## [Aim of the exercise]
Go through the data below. Pull out every line that has the word "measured".

*** Begin section ***

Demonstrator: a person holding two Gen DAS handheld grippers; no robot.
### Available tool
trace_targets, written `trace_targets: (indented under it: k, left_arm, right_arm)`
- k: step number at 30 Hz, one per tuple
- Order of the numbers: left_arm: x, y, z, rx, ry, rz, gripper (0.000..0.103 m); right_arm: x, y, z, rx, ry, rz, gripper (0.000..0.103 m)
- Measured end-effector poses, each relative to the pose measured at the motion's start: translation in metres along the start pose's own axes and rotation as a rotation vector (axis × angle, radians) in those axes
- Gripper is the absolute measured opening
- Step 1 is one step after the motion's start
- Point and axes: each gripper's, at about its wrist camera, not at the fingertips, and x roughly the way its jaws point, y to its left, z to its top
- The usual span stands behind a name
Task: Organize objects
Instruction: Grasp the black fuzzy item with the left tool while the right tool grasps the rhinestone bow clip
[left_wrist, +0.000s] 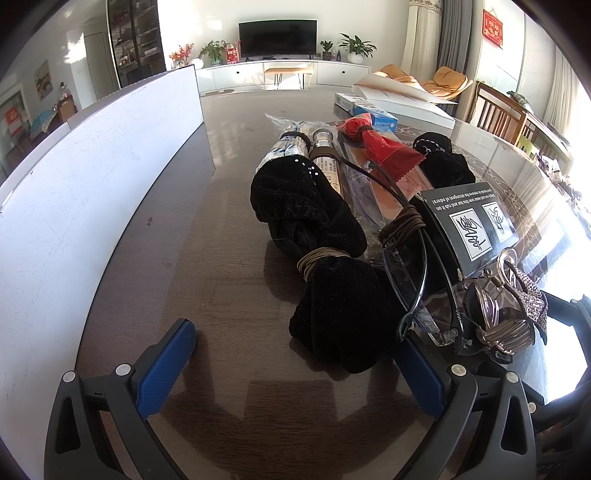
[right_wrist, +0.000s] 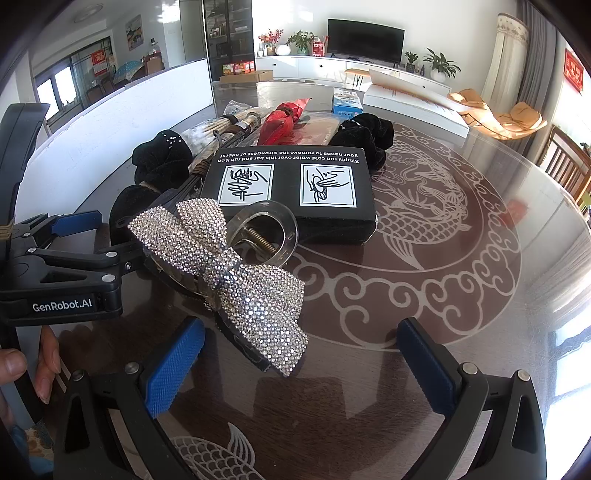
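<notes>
Nearest in the right wrist view, the right gripper stands wide open, its ribbed blue pads holding nothing, just above a dark glass-topped table with pale fish and cloud scrollwork. Just beyond its left pad lies a rhinestone bow hair clip, glittery and faceted, on a clear plastic claw with a coiled spring. At the near left a hand grips the left tool's handle.

In the left wrist view the left gripper is also spread wide and empty; between its pads lies a fuzzy black cloth bundle cinched with tan elastic bands. Rimless glasses with thin dark arms rest to the right, touching the bundle.

Farther back sits a matte black box with white instruction panels. Behind it come a crinkled red packet, a shiny metal-capped tube and a black velvet scrunchie.

A white board edges the left side. At the far end stand a blue carton, a white cabinet and a dark television among potted plants.
</notes>
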Motion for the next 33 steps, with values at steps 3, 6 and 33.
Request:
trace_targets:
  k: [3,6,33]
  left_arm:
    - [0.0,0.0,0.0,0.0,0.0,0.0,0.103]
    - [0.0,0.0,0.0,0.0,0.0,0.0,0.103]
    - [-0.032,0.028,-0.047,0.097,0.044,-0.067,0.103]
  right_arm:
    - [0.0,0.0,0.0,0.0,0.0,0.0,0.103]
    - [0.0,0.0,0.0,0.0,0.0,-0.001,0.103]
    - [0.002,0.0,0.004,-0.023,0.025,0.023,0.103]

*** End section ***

## [Result of this task]
- Measured end-effector poses, each relative to the pose measured at the motion's start: translation in metres along the start pose's own axes and rotation as a rotation vector (axis × angle, radians) in those axes
- Gripper is the absolute measured opening

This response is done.